Efficient flux query to summarize measurements with same timestamp

In our system we have around 10.000-50.000 meters (time series) per bucket and each meter performs 4 measurements per hour. Our users are able to select any subset (typically 100-200 meters, but it can potentially be all meters) and create various graphs for periods of up to a 3 year time range. We have successfully used flux queries to generate most graphs with nice query speeds (especially with the more recent updates of influx 2.0). However, we are struggling with query speed for a certain type of graphs, where all measurements with the same timestamp are summed. For just 10 meters, we have a query time of 7-8s. To improve speed, we have actually been forced to query raw data from influxdb and perform operations outside influxdb.

Are we doing it all wrong? Is there a faster way? Or are there potentially any optimizations on the way for per timestamp grouping/aggregation?

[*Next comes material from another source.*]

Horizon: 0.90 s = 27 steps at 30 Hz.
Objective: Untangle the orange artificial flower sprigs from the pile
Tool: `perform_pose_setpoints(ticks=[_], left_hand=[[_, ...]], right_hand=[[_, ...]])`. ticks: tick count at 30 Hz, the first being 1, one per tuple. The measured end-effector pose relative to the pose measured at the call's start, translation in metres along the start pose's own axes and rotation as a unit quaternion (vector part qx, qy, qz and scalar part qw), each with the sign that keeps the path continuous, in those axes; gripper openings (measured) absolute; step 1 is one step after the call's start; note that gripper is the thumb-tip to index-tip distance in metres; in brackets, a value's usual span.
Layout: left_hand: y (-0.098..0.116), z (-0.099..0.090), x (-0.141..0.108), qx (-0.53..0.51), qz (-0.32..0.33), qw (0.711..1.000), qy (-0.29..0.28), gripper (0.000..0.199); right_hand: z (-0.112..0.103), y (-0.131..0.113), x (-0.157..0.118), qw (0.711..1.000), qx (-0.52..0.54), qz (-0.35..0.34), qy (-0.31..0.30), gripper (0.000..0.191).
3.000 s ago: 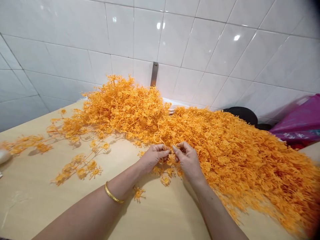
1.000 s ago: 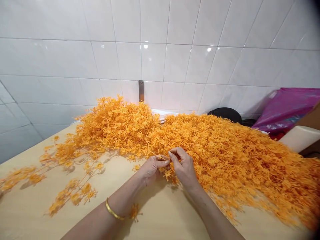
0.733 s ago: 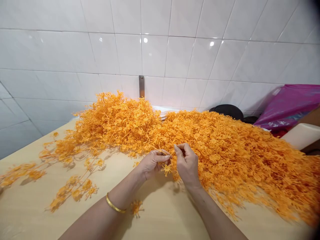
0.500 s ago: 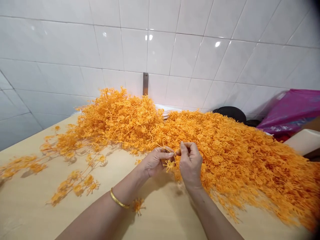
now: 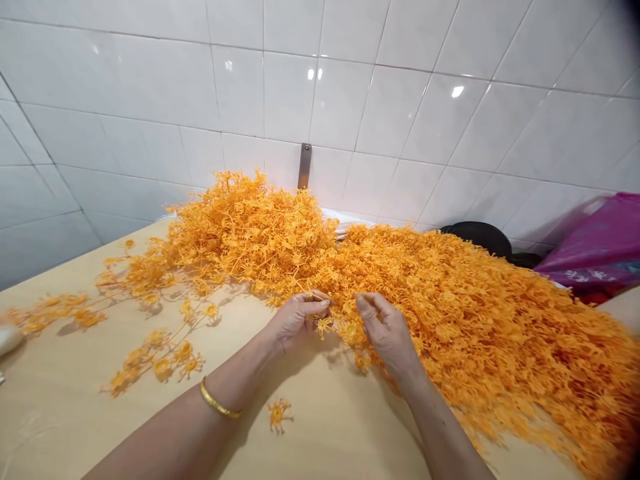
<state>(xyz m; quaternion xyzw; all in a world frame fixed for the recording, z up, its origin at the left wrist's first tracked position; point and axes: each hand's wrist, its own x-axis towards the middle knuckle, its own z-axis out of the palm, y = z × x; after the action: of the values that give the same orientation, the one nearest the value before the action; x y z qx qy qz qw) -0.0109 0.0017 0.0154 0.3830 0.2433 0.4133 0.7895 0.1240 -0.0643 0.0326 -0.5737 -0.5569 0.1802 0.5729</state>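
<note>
My left hand (image 5: 300,319) pinches a thin orange plastic flower stem between thumb and fingers. One spidery flower head (image 5: 324,326) hangs just below those fingertips. A short gap to the right, my right hand (image 5: 391,333) is curled, thumb and forefinger close together; whatever lies between them is hidden. Both hands are over the front edge of a big pile of orange artificial flowers (image 5: 450,293). A single loose flower head (image 5: 279,415) lies on the table (image 5: 325,443) between my forearms. Left of my hands, a flower sprig (image 5: 163,360) lies flat.
A taller mound of the flowers (image 5: 250,230) stands against the tiled wall (image 5: 390,113), near a metal strip (image 5: 305,167). Behind the pile are a black rounded object (image 5: 477,238) and a purple bag (image 5: 595,240). At the left edge sits a whitish object (image 5: 9,339).
My right hand has moved away from my left, leaving a gap between the fingertips. The view has shifted slightly left, and the whitish object has come in at the left edge.
</note>
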Motion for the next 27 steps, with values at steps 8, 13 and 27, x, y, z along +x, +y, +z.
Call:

The query would look something like this for 3 meters.

from(bucket: "COMPANY")
 |> range(start: 2020-06-01T00:00:00.0000000Z, stop: 2021-06-01T00:01:00.0000000Z)
 |> filter(fn: (r) => r["MeterNumber"] == "18" or r["MeterNumber"] == "19" or r["MeterNumber"] == "20")
 |> group(columns: ["_time"], mode: "by")
 |> sum()
 |> group()
 |> aggregateWindow(every: 1mo, fn: max)

Hello @PeteHeine,
I might suggest trying to perform a pivot instead of a group by time.

pivot(rowKey:["_time"], columnKey: ["MeterNumber"], valueColumn: "_value")

Then you sum like:

map(fn: (r) => ({ sum: r.18 + r.19 + r.20}))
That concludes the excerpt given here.